Tuesday, October 16, 2012


Yankees and Tigers-2012

The New York Yankees stormed into the 2012 playoffs this year sporting the best record in the second half of the season. They knocked the cover off the ball, slamming more home runs than any other team in baseball. More than 50% of their runs came as a result of round-trippers. Defense was solid. They put together a trade package to entice the Seattle Mariners to trade Ichiro.


Turn out the lights, baby. The party’s…..well, it was almost over.


They tripped, stumbled, and almost fell during the divisional playoffs. Ichiro and a very unlikely hero, Raul Ibanez, hit home runs to save the Yankee bacon. Ibanez had to emerge from the dugout on more than one occasion to acknowledge the cheers of the faithful at The Stadium.


Unfortunately for the Bronx Bombers, the momentum established during the regular season has been lost. Against the Detroit Tigers in the Championship Series for the pennant, there is nothing but gloom and doom. The Tigers are digging in at the plate, led by Triple Crown winner Miguel Cabrera.

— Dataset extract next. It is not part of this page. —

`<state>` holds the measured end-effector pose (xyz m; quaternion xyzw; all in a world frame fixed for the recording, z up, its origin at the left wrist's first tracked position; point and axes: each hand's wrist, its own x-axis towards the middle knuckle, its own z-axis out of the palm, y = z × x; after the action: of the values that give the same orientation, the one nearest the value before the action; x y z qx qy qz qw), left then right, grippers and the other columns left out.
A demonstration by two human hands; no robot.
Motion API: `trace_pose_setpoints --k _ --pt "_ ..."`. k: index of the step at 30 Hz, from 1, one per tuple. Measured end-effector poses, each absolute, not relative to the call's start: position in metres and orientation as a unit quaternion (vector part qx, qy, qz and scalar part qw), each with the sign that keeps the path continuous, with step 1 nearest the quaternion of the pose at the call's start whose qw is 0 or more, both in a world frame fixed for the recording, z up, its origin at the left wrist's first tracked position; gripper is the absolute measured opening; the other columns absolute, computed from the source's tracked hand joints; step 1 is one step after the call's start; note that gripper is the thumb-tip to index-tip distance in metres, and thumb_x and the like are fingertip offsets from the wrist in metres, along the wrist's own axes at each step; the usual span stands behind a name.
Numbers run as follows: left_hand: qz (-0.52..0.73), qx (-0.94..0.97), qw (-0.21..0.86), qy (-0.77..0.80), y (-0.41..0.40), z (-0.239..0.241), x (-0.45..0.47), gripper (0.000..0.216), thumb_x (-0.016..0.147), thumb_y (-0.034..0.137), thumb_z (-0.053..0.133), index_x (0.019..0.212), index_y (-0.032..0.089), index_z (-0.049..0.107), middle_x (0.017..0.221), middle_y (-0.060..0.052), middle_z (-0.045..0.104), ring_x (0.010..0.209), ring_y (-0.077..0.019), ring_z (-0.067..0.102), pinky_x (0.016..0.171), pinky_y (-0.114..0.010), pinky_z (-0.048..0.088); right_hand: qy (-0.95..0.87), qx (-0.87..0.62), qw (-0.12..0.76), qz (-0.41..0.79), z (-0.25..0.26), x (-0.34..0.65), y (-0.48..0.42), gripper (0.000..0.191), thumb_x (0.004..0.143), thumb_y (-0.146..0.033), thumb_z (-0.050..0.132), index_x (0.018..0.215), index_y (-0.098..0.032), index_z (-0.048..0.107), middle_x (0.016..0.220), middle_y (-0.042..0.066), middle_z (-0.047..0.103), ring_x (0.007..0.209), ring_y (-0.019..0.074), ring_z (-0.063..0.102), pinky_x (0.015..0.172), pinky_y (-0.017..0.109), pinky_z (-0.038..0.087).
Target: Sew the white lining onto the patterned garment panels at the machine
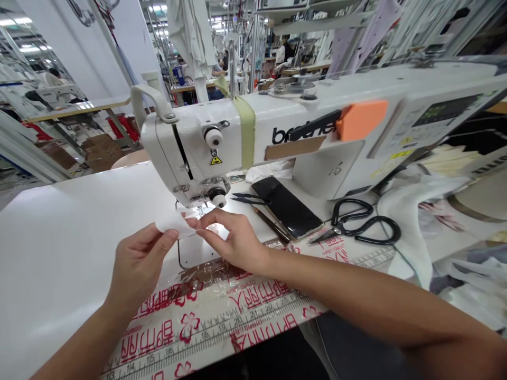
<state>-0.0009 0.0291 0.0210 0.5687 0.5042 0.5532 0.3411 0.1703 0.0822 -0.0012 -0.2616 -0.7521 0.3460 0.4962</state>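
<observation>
A small piece of white fabric [173,224] is held up just in front of the needle area of a white sewing machine [190,137]. My left hand [138,258] pinches its left end between thumb and fingers. At its right end, my right hand [233,243] closes thumb and forefinger at the fabric's edge. Both hands are above the machine's metal bed plate [198,256]. Light from the machine shines behind the fingers, and the exact edge under the right fingertips is hard to make out.
Right of the needle lie thread snips [249,199], a black phone [289,206], a brown pen-like stick [271,224] and black-handled scissors [352,227]. A printed ruler strip [222,322] runs along the table's front. White fabric [412,211] lies at right.
</observation>
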Motion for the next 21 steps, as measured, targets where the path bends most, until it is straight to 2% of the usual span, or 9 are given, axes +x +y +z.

The usually reliable Robinson Cano has fallen from grace. He has gone hitless in his last 26 trips to the plate, a playoff record.


The Tigers’ Omar Infante was on first base in the eighth inning. He ran to second on Austin Jackson’s single, and rounded the base. He was gunned down trying to return to second base. The second base umpire was not in a position to make the correct call, and repented after the game. After watching the video, Jeff Nelson realized his error.


The Yankee skipper, Joe Girardi, argued the call. He had the advantage over Nelson, because he had quick access to the replay. Nick Swisher’s throw from right field was on the money, and Cano had clearly tagged the runner before the base was touched.


After the game, Girardi commented about the play: “It’s hard to let it go when it changes the complexity of the game.” The Yankees did lose, but only 3-0. The previous evening, they trailed 4-0 heading to bat in the bottom of the ninth inning. In the back of Girardi’s mind, a 3-0 Tiger lead was not insurmountable. But he knew that the call would not be changed, no matter how convincing his argument might be. After the game, he continued, “It’s got to change. There’s just too much at stake. The technology is available.”


The Yankees squandered another quality start from one of their pitchers. They have four good arms in their starting rotation: Phil Hughes, Hiroki Kuroda, Andy Pettite, and their ace, C. C. Sabathia. The Tigers more than adequately match with their ace, Justin Verlander, and his supporting chuckers: Sanchez, Fister, and Scherzer.


The Yankees are batting a collective .192 against the Tigers in the first two games. They have struck out 20 times, and have few walks. Nick Swisher is batting .154. Alex Rodrigeuz, often ridiculed by the faithful in New York, knows what’s at stake. “We have to find a way.”


Undoubtedly the biggest blow for the Yankees is the loss of team leader and captain Derek Jeter. In a rather simple play, which he has made hundreds of times over the years, he twisted his ankle fielding a ground ball. As he finished the play, he winced in pain. He will likely miss the rest of the playoffs, and may go under the knife this week. The Yankees will miss all of the things that Jeter takes to the ball park every single day: his determination, his love of the game, his skill, his leadership. Even “ A Rod” managed to describe the loss in his own humble way: “It would be more pleasant if it never happened”.


Tiger faithful already have visions of World Series triumphs of the past dancing in their heads. You can almost hear the muffled sounds of Cadillacs from Motor City preparing for the parade. Even Manager Jim Leyland knows, “It ain’t over ‘til it’s over!”